28

The phone awoke Katherine with the fear that something big was breaking. On top of the daily logistics of news gathering, there were labour issues at the paper. Scott MacDonald was probably the only staffer who had been given less work, the unsuspecting beneficiary of MacKenzie’s misguided interest in Sports.

A consultant had recommended surveillance cameras. Unbeknownst to workers, Gem was planning a “rationalization of staff,” and Katherine had been called as a witness in Glenda’s unfair-dismissal suit. During the day, moving from crisis to crisis, Katherine was tight, controlled, never stopping to reflect.

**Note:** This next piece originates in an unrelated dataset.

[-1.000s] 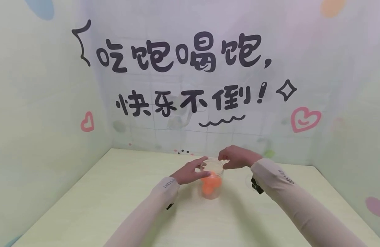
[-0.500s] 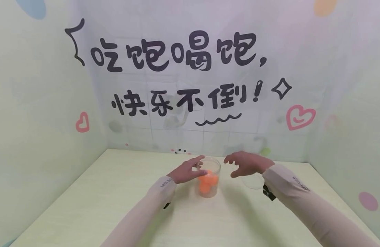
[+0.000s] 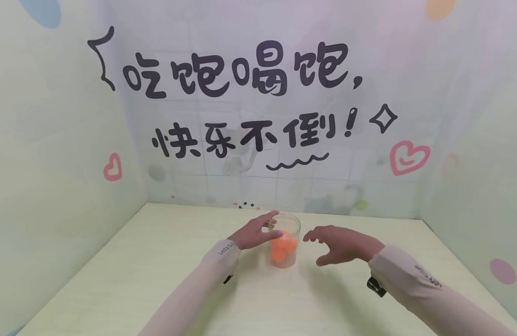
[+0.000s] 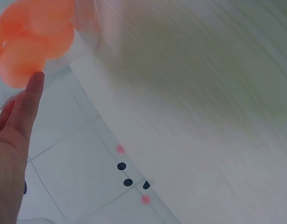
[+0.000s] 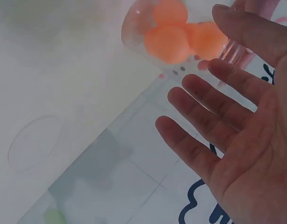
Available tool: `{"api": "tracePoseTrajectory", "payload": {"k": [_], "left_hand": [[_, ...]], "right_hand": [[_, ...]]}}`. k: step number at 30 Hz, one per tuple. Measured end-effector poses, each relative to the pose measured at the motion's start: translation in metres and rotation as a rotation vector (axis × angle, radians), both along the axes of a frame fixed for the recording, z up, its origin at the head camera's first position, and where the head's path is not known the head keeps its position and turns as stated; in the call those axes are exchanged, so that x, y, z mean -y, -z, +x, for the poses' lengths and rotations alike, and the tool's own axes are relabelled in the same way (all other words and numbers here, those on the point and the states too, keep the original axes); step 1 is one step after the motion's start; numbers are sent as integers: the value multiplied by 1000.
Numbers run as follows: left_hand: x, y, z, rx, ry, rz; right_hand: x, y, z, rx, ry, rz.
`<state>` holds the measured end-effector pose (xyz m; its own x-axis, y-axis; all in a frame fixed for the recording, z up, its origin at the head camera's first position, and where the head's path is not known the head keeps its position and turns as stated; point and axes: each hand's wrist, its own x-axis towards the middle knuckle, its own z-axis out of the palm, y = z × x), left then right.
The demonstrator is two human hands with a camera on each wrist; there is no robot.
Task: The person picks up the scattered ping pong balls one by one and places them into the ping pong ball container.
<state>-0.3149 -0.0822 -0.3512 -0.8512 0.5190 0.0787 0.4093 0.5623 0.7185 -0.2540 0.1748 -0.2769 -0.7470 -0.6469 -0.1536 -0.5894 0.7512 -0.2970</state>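
A clear round jar [image 3: 285, 261] stands upright on the table with its top uncovered. Several orange balls [image 3: 283, 245] lie inside it. My left hand [image 3: 251, 233] holds the jar from the left near its rim, thumb on the near side and fingers around the far side. In the left wrist view, a finger of the left hand [image 4: 15, 130] lies along the jar beside the balls. To the right of the jar, my right hand [image 3: 344, 245] hovers apart from it, fingers spread and holding nothing. The right wrist view shows its bare palm.
A thin, clear round disc, like a lid [image 5: 10, 154], lies flat on the table right of the jar; the right hand hides it in the head view. Printed walls enclose the pale wooden table [image 3: 128, 270] at the back and both sides.
My right hand has moved from beside the jar's rim to the right and down, its fingers uncurling. The left hand stays at the jar. The view has shifted slightly.
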Motion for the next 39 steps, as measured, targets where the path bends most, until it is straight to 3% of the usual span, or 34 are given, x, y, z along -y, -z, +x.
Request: {"api": "tracePoseTrajectory", "payload": {"k": [7,17,24,27,28,31,34,35,37,39], "left_hand": [[1,0,0,1,6,-1],[0,0,-1,-3,3,8],[-1,-2,1,11,-6,5],[0,-2,2,24,1,6],[0,-2,3,27,2,5],[0,-1,2,21,1,1],[0,-2,2,14,-5,4],[0,-2,2,15,-6,6],[0,-3,2,13,-1,9],[0,-2,2,15,2,8]], "right_hand": [[8,16,32,15,-119,4],[9,29,62,82,-224,-56],[9,36,88,-40,-484,-94],[8,36,99,62,-534,-212],[8,36,105,140,-520,-262],[13,38,115,180,-501,-259],[19,47,128,222,-281,-180],[20,52,129,210,-255,-169],[19,62,135,323,-122,-265],[17,69,137,378,-112,-358]]}}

At night, she felt adrift and in pain, fearful of what could happen.

Earlier that evening, Katherine had been standing outside the paper, waiting for a cab, when a black Camaro approached slowly, unsure of its surroundings. In the still night air, the gravel driveway crunched. The Camaro stopped and the driver wound down a window.

“Is this the newspaper?” asked a slight man with a diamond stud in one ear.

Before Katherine could reply, she smelled the heady scent of musk oil and felt a rotund woman with red hair and boy-senberry lips sashay past her. Swish swish swish, the woman headed for the car, swinging her hips with rhythm. Swish swish swish. She placed her pointy-toed boots with tantalizing precision.

“Helooo, sweetie,” she greeted the driver, breathy. The woman’s lips parted, forming a slight line in a face as pale as a porcelain doll. She patted her munificent chest, making her words vibrate.

Katherine recognized the temptress as Billy DeVan, a clerk from Accounting. She had heard (but had never truly believed) the stories about Billy, who reportedly thrived on sailors, raw, interchangeable, barely in their twenties, all named Pierre or Mario. Most were submariners, whose squadron had the motto WE COME UNSEEN. Their returns from sea, from a claustrophobic cell of oil and sweat, were celebrated with food, drink, and sex. One celebrant brought Billy a silver spur, it had been whispered, another a copper ring that she wore on a matching chain around her neck, bouncing off her ample buxom, and suggesting something daring and indecent.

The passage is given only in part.